▶ [What needs to be done] Drop every image, then reproduce the data exactly as given.

▶ [Dataset excerpt]
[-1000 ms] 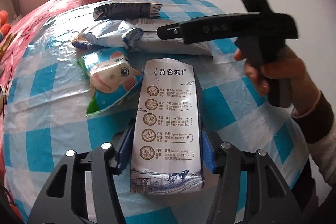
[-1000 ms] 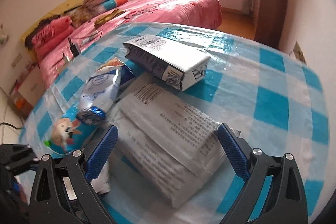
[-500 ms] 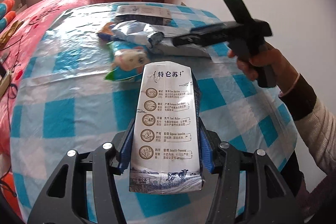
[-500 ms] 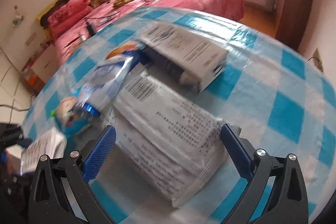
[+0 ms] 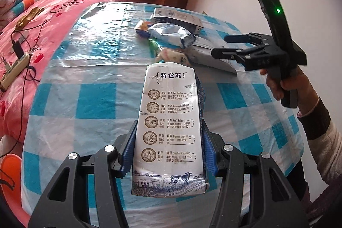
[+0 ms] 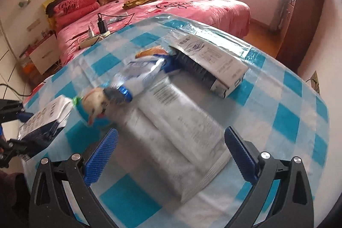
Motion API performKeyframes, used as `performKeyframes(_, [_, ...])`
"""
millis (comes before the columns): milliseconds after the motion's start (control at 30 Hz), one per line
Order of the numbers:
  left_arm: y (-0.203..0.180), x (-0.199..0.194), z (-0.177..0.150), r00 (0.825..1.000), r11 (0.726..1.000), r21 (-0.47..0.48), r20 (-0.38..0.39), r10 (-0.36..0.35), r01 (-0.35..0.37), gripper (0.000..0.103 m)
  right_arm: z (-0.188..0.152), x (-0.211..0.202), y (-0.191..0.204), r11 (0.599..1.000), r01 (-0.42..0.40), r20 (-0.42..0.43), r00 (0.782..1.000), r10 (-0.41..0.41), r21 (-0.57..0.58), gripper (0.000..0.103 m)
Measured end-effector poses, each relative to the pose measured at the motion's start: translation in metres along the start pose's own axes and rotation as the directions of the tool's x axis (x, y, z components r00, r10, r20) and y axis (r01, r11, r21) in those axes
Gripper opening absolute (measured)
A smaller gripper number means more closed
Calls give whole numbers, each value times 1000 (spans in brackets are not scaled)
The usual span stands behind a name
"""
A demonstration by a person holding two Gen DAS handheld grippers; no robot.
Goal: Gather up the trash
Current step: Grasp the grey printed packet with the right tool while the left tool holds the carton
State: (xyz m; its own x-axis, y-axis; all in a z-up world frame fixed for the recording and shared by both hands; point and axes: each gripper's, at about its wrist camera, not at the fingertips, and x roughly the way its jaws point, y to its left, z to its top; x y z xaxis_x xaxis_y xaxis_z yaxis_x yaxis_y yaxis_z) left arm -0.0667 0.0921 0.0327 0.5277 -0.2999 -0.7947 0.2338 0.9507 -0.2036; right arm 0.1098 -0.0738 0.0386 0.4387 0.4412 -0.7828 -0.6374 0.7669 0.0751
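While clamped in left hand-held gripper (image 5: 167, 153): milk carton (image 5: 171, 127), lifted above checkered surface (image 5: 85, 99) | right hand-held gripper (image 6: 171, 149): wide, empty, over grey pouch (image 6: 183, 142) | beyond: crumpled wrappers (image 6: 136, 80), second carton (image 6: 211, 63), pink bed (image 6: 181, 8)

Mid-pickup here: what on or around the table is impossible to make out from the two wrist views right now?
- Right wrist view: print on the grey flat pack is motion-blurred, unreadable.
- Left wrist view: the cartoon snack bag is mostly hidden behind the held milk carton.
- Both views: no trash bin in frame.
- Right wrist view: the left gripper is cut off by the edge.
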Motion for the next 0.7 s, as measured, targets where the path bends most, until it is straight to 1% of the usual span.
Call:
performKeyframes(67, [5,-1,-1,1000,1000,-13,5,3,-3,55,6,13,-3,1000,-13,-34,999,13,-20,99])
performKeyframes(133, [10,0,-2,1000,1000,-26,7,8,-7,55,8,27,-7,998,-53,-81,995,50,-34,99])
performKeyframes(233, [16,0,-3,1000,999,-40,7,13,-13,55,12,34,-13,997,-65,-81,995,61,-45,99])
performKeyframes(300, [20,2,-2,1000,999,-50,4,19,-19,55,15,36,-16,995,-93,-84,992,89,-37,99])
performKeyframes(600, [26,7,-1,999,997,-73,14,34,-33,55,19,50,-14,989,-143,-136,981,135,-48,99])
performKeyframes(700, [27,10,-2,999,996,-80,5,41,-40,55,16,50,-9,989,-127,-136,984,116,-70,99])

▶ [Your solution]
[-1000 ms] 
[-1000 ms] 
[-500 ms] 
[-500 ms] 
[+0 ms] 
[+0 ms] 
Motion API performKeyframes, used as `performKeyframes(_, [_, ...])`
"""
millis (comes before the columns): milliseconds after the motion's start (control at 30 Hz), one per line
Order of the numbers:
  left_arm: y (-0.203..0.180), x (-0.199..0.194), z (-0.177..0.150), r00 (0.825..1.000), r11 (0.726..1.000), r21 (-0.47..0.48), r20 (-0.38..0.39), r10 (-0.36..0.35), r01 (-0.35..0.37), gripper (0.000..0.103 m)
  right_arm: z (-0.188..0.152), x (-0.211..0.202), y (-0.191..0.204), r11 (0.599..1.000), r01 (-0.42..0.40), r20 (-0.42..0.43), r00 (0.782..1.000), r10 (-0.41..0.41), r21 (-0.57..0.58), gripper (0.000..0.103 m)
Measured end-effector poses, each relative to the pose measured at the motion's start: translation in metres along the start pose's own axes and rotation as the directions of the tool's x axis (x, y, z components r00, r10, r20) and y axis (r01, r11, r21) in those axes
Gripper opening absolute (measured)
A smaller gripper number means more closed
Calls give whole numbers, each value times 1000 (spans in brackets are not scaled)
The usual span stands behind a name
"""
A demonstration by a person holding two Gen DAS handheld grippers; no robot.
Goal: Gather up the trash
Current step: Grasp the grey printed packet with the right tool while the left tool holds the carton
State: (xyz m; its own x-axis, y-axis; all in a z-up world frame fixed for the recording and shared by both hands; point and axes: each gripper's, at about its wrist camera, not at the fingertips, and x roughly the way its jaws point, y to its left, z to its top; x y z xaxis_x xaxis_y xaxis_z yaxis_x yaxis_y yaxis_z) left arm -0.0667 0.0921 0.0327 0.5277 -0.2999 -0.7947 0.2338 0.9507 -0.2036; right arm 0.1098 -0.0738 0.0386 0.4387 0.4412 -0.7828 -0.6374 0.7669 0.0751
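While clamped in left hand-held gripper (image 5: 167, 153): milk carton (image 5: 171, 127), lifted above checkered surface (image 5: 85, 99) | right hand-held gripper (image 6: 171, 149): wide, empty, over grey pouch (image 6: 183, 142) | beyond: crumpled wrappers (image 6: 136, 80), second carton (image 6: 211, 63), pink bed (image 6: 181, 8)

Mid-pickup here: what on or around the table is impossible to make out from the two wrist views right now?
- Right wrist view: print on the grey flat pack is motion-blurred, unreadable.
- Left wrist view: the cartoon snack bag is mostly hidden behind the held milk carton.
- Both views: no trash bin in frame.
- Right wrist view: the left gripper is cut off by the edge.
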Motion for the next 0.7 s, as measured, targets where the path bends most, until it is straight to 1% of the usual span.
Call:
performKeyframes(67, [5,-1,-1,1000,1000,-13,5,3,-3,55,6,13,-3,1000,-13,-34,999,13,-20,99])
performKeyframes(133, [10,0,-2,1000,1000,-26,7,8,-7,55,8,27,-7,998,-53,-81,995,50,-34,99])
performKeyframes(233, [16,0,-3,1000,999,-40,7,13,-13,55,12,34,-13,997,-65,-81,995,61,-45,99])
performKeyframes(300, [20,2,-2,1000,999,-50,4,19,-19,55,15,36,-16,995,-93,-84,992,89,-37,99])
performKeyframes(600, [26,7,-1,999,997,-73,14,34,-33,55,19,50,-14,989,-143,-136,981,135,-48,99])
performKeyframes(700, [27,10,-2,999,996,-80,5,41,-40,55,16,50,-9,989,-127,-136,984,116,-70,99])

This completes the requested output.